DATASET CONTENT: Begin
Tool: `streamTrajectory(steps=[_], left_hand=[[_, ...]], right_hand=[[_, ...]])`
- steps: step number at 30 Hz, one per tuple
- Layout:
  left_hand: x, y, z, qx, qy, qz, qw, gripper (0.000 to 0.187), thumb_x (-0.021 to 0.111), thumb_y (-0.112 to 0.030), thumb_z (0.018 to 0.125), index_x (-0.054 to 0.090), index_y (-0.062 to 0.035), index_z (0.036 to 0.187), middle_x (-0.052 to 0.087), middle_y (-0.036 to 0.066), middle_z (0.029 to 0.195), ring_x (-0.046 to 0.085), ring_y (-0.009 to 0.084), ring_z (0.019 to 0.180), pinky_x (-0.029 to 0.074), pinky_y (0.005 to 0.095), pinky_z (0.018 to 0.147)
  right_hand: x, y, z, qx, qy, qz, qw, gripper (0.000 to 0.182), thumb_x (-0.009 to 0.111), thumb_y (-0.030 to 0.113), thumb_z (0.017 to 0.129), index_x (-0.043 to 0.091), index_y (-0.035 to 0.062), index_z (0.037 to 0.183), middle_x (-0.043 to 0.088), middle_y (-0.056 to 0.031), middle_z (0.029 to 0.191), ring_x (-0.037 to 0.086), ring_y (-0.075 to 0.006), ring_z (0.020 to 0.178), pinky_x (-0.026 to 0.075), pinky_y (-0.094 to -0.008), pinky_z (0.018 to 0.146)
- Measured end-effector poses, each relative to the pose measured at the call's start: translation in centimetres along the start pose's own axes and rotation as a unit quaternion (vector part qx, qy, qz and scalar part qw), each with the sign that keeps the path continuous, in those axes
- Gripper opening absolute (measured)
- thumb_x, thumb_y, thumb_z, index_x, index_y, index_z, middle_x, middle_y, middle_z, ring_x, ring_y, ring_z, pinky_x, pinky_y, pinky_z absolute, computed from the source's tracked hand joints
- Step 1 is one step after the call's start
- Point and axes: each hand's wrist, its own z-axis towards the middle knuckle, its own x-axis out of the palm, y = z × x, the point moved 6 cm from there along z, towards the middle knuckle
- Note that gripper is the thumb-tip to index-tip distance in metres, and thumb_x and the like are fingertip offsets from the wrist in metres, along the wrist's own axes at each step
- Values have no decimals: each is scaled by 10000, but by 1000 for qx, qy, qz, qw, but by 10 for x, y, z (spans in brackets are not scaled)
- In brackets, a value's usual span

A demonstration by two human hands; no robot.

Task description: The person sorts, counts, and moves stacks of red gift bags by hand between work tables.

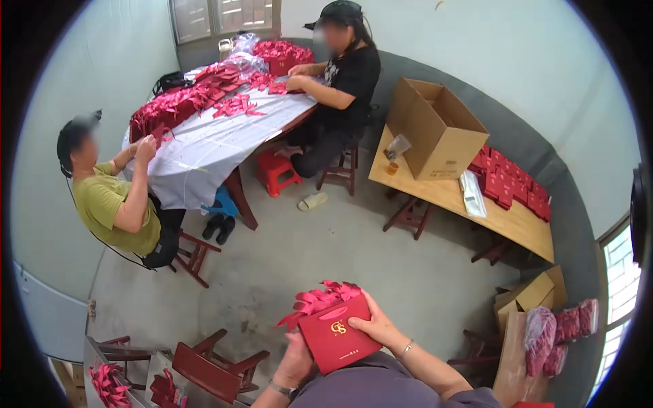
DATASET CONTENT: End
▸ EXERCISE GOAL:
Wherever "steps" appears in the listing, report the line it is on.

▸ ANSWER FOR THIS EXERCISE:
Tool: `streamTrajectory(steps=[_], left_hand=[[_, ...]], right_hand=[[_, ...]])`
- steps: step number at 30 Hz, one per tuple

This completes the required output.